* [SOURCE MATERIAL]:
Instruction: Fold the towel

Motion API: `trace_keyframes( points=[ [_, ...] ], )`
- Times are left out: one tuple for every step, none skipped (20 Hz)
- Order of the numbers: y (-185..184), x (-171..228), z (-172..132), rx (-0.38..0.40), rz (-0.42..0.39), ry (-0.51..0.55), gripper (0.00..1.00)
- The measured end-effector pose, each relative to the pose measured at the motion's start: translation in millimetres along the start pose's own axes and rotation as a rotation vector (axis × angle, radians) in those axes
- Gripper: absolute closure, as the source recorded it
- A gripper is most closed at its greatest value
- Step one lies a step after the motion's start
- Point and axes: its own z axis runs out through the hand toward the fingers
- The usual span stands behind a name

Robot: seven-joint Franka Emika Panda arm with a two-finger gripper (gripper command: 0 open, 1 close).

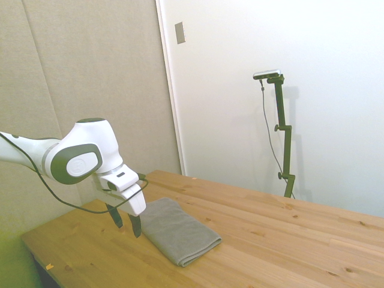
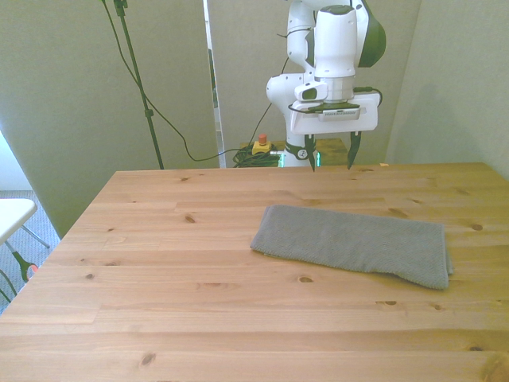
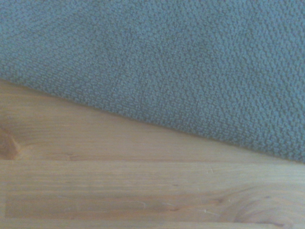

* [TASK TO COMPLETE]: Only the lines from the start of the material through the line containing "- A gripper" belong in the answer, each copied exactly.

* [RESULT FOR THIS EXERCISE]:
Instruction: Fold the towel

Motion API: `trace_keyframes( points=[ [_, ...] ], )`
- Times are left out: one tuple for every step, none skipped (20 Hz)
- Order of the numbers: y (-185..184), x (-171..228), z (-172..132), rx (-0.38..0.40), rz (-0.42..0.39), ry (-0.51..0.55), gripper (0.00..1.00)
- The measured end-effector pose, each relative to the pose measured at the motion's start: translation in millimetres along the start pose's own axes and rotation as a rotation vector (axis × angle, radians) in those axes
- Gripper: absolute closure, as the source recorded it
- A gripper is most closed at its greatest value

The exercise requires nothing else.